---------- Recorded data

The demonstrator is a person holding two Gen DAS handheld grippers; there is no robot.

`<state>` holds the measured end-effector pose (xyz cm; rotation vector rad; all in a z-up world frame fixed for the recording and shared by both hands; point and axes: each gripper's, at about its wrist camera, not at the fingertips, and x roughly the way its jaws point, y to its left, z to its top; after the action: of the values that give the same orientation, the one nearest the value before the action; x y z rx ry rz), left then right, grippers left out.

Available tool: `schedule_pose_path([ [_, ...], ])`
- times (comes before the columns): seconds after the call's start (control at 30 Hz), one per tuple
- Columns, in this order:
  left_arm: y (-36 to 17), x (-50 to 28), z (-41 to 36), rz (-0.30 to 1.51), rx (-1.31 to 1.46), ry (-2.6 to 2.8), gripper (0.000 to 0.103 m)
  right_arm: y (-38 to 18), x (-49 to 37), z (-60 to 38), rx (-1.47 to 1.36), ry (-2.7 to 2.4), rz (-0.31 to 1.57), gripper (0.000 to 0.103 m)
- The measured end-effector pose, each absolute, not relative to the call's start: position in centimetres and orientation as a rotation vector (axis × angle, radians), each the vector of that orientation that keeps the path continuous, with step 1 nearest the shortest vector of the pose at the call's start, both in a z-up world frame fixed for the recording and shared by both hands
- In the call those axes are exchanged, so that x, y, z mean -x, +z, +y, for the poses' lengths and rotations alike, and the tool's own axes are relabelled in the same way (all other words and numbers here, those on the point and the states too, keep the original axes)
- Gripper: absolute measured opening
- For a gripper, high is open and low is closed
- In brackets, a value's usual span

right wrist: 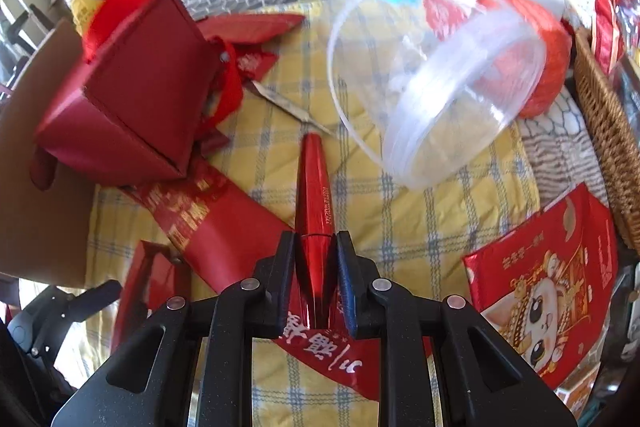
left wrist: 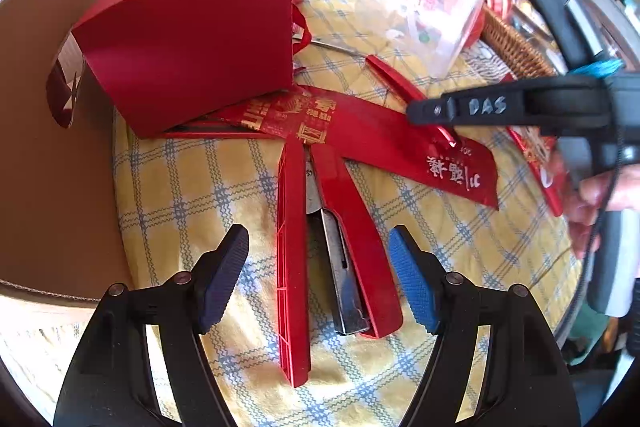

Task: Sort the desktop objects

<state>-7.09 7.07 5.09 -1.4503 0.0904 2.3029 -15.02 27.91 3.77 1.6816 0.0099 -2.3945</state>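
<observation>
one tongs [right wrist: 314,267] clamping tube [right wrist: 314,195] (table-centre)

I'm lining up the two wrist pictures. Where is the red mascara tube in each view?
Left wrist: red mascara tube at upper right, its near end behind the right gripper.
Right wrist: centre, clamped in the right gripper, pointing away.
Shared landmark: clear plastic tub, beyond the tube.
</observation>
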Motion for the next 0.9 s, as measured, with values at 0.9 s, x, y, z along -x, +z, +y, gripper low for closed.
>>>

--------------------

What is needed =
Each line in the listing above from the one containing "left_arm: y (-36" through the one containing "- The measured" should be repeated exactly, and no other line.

Written answer =
  left_arm: y (-36 to 17), x (-50 to 28), z (-41 to 36), rz (-0.30 to 1.51), rx (-1.31 to 1.46), ry (-2.6 to 2.8), gripper (0.000 to 0.103 m)
  right_arm: y (-38 to 18), x (-49 to 37), z (-60 to 38), rx (-1.47 to 1.36), ry (-2.7 to 2.4), rz (-0.31 to 1.57), gripper (0.000 to 0.103 m)
- The measured end-effector pose, each absolute, not relative to the call's start: position in centimetres and orientation as a rotation vector (axis × angle, radians), each the vector of that orientation that keeps the path continuous, with step 1 nearest the shortest vector of the pose at the call's start, both in a z-up world frame fixed for the recording and shared by both hands

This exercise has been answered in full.